Именно книжная наука выступает в «Гаргантюа и Пантагрюэле» излюбленным предметом пародии. Любопытно, что в знаменитом Телемском аббатстве (устройство которого обычно считают воплощением гуманистических идеалов Рабле) библиотека хотя и присутствует, но упомянута мимоходом, лишь как элемент архитектуры здания, но не уклада жизни телемитов. Автор не упоминает ни одного заглавия содержащихся в ней книг – в отличие от библиотеки аббатства Св. Виктора, каталог которой занимает несколько страниц.

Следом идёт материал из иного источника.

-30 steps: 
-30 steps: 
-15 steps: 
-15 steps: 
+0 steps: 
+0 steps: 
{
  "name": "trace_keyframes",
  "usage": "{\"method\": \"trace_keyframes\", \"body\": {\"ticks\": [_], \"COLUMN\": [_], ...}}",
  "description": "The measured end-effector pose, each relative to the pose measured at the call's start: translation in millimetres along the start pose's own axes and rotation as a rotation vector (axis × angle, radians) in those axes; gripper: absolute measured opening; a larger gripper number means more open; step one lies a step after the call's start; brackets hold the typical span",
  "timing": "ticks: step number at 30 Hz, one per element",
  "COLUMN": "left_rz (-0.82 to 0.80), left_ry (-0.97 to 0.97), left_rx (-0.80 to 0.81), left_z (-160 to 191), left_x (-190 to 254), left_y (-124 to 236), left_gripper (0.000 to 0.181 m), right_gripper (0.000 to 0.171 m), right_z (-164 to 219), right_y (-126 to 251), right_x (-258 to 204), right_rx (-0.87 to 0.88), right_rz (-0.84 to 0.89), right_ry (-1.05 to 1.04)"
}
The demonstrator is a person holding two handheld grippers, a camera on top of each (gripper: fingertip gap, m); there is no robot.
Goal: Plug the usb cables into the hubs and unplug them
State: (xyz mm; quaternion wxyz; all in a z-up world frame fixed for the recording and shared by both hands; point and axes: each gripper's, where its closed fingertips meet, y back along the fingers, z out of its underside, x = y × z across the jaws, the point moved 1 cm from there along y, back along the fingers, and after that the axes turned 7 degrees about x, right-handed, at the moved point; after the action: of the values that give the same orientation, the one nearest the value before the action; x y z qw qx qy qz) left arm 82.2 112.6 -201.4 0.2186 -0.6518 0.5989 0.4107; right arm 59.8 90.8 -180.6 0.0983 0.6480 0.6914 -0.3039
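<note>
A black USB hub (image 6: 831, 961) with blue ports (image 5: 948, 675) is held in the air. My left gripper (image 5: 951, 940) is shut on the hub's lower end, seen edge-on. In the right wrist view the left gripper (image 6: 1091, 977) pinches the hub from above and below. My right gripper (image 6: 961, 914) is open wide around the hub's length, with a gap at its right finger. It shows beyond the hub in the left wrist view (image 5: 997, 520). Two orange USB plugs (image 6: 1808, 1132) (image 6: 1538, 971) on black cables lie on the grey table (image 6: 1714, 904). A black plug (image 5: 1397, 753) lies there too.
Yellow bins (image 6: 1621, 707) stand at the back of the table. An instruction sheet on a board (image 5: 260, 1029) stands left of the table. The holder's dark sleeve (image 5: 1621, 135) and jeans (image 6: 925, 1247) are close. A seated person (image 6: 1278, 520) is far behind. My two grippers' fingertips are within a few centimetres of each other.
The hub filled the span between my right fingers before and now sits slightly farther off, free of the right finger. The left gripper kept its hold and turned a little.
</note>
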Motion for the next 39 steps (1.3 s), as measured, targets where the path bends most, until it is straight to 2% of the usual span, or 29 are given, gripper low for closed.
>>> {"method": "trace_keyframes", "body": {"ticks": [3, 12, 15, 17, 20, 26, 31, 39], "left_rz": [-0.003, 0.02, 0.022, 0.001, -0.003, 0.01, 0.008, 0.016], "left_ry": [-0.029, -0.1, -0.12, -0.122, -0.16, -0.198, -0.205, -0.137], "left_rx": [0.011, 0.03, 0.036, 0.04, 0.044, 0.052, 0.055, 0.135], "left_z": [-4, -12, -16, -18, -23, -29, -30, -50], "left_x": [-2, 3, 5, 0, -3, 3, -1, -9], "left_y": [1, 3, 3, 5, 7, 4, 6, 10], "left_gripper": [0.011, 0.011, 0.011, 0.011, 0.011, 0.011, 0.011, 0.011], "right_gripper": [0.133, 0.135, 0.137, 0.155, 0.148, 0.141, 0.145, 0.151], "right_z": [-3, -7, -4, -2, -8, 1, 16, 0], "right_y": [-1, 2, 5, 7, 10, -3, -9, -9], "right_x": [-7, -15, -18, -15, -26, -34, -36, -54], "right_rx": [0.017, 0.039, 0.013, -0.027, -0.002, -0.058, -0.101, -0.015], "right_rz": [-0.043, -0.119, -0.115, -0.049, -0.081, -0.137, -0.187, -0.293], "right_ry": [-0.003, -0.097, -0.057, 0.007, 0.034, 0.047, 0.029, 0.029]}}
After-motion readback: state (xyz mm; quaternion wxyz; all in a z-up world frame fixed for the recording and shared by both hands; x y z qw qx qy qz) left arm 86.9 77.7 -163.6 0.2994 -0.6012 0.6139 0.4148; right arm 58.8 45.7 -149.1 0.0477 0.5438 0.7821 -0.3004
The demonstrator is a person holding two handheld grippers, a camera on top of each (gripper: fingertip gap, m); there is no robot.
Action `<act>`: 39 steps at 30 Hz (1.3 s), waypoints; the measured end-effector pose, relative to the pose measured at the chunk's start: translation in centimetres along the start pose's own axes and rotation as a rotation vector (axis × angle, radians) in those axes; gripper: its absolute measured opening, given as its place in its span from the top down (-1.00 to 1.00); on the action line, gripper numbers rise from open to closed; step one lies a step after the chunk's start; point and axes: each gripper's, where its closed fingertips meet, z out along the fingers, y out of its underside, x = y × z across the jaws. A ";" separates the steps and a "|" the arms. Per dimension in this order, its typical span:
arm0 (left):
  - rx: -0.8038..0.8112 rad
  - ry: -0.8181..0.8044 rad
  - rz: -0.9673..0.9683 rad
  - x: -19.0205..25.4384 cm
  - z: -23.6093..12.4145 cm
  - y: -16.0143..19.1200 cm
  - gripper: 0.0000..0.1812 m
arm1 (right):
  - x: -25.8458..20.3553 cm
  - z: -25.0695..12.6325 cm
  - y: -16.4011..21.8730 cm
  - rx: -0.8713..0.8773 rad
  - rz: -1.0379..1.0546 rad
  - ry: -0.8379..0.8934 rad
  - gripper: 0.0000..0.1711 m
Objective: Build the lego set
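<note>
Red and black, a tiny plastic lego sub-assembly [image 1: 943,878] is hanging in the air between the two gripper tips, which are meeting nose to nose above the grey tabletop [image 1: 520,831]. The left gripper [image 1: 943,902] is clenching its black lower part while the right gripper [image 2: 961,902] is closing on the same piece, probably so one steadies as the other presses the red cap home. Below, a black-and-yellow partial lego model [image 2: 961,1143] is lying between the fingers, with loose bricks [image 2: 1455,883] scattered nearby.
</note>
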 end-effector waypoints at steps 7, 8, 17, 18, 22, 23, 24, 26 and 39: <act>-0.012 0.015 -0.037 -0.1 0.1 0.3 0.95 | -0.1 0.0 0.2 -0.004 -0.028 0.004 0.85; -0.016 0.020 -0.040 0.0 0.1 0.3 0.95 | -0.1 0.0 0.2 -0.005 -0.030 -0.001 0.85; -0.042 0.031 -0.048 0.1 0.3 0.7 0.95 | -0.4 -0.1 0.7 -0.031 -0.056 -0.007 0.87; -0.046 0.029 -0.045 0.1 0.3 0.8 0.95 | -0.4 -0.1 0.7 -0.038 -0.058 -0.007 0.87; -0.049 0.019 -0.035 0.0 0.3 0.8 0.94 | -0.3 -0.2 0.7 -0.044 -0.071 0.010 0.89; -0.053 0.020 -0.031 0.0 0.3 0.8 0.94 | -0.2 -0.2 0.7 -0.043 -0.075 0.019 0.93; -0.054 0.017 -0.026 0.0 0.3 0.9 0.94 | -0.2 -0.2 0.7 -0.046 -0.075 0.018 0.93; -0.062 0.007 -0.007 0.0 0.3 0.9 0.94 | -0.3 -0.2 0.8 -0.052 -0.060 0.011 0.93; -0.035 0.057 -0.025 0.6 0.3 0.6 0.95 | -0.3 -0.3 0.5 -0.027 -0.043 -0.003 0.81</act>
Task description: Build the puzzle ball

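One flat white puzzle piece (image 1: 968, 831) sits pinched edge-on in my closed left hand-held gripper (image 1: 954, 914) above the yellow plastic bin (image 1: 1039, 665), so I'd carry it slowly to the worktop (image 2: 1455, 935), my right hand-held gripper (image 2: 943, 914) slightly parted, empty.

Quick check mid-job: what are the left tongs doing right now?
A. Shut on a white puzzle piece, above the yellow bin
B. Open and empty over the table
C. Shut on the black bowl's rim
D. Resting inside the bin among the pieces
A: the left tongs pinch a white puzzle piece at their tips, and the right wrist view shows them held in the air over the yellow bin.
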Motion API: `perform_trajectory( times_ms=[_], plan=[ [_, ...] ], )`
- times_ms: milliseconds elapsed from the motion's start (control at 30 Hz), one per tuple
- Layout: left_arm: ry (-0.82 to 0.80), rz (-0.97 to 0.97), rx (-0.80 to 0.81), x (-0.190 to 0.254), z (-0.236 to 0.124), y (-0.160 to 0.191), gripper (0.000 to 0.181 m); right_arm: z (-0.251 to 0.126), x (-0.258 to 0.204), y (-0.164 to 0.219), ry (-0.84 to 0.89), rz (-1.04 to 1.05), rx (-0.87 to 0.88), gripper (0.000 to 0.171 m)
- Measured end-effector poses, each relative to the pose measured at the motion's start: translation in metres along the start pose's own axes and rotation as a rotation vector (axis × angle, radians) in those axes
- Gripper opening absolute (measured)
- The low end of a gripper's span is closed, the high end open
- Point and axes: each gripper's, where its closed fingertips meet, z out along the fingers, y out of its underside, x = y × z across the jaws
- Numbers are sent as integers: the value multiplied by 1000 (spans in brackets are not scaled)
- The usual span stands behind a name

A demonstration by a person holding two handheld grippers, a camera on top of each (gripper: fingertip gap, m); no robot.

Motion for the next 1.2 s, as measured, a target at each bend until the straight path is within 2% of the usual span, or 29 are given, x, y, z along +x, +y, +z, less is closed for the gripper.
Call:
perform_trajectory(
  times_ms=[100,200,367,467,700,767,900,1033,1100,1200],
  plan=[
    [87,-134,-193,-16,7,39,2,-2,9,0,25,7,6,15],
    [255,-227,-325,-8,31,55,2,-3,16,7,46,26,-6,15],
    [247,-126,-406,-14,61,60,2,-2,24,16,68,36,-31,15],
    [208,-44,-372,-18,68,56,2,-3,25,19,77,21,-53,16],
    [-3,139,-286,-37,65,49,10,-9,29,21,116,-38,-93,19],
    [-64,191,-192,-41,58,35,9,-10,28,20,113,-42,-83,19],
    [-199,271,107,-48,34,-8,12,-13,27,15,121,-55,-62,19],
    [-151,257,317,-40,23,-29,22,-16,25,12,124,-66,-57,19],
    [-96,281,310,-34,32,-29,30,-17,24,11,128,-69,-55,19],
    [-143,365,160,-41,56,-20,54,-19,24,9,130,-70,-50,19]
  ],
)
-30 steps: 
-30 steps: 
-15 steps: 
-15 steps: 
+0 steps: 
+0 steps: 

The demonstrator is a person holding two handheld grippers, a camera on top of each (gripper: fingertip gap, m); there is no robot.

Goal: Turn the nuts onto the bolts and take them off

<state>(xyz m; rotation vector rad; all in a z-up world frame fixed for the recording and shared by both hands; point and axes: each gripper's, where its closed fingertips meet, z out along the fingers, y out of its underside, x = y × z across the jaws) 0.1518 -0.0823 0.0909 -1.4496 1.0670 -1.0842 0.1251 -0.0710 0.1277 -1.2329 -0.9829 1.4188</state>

Хотя телемиты и говорят на пяти-шести языках и на каждом из них умеют сочинять стихи и прозу, этот «культурный пласт» никак не отражается на их существовании. Совершенные кавалеры и прелестные дамы охотятся, играют, пьют вино; одним их модам посвящена целая глава, подобно тому как целая глава (текстуально близкая народным хроникам) отведена одеянию Гаргантюа. Жизнь телемитов, исполненных столь обширных познаний, протекает между «ристалищем, ипподромом, театром, бассейном для плавания и изумительными трехъярусными банями»; чтение среди их занятий не фигурирует ни разу. Аббатство напоминает одновременно как стихотворные «Храмы» (Любви, Чести, Добродетели, Купидона и пр.), создававшиеся «риториками», так и топику «просвещенного кружка», на которой строилось еще обрамление «Декамерона» Боккаччо и которая активно разрабатывалась в итальянской новеллистике и трактатах-диалогах начала века (у Бембо, Кастильоне, Фиренцуолы). Однако у Рабле отсутствует главная составляющая этой топики – идеализация определенного типа красноречия и социального поведения. Его юноши и девушки не проводят время в рассуждениях, не обмениваются новеллами и даже шутками. Вряд ли случайно «пророческая загадка», завершающая рассказ о Телеме, согласно истолкованию брата Жана, заключает в себе всего лишь описание игры в мяч. Социальная же функция новой обители сводится, судя по всему, к устройству семейной жизни «монахов» – каждый из них, покидая «монастырь», увозит с собой любимую девушку, с которой затем живет долго и счастливо. Смеховая игра, «пантагрюэлизм», которым, по утверждению Рабле, полна его книга, не признает позитивного, то есть «серьезного», идеала.